**Dataset extract**
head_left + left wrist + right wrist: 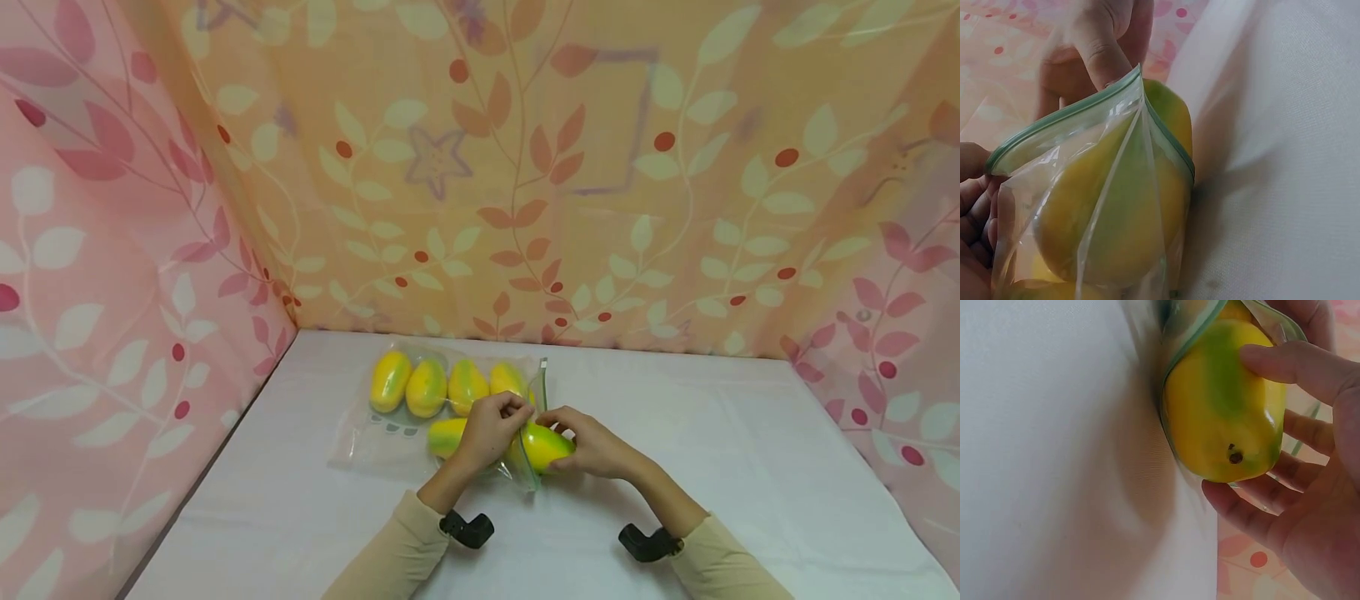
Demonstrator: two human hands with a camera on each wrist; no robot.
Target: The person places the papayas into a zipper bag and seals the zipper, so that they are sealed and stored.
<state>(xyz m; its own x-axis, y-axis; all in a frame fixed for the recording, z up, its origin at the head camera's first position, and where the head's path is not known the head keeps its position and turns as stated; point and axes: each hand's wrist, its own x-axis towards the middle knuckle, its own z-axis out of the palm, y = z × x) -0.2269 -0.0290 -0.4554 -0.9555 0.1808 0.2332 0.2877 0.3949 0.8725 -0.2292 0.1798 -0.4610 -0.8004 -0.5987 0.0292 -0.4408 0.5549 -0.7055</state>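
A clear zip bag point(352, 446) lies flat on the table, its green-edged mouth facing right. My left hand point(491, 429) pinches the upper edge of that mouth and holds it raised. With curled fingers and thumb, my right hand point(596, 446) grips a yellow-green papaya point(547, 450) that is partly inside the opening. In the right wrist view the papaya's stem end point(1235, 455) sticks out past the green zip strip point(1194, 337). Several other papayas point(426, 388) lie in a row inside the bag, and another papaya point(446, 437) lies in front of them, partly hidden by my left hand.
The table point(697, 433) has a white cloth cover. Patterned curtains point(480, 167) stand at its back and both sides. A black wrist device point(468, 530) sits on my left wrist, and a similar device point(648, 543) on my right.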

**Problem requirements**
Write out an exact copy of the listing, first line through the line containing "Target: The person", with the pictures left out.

**Task solution**
head_left + left wrist + right wrist: 
Demonstrator: two human hands with a camera on each wrist; no robot.
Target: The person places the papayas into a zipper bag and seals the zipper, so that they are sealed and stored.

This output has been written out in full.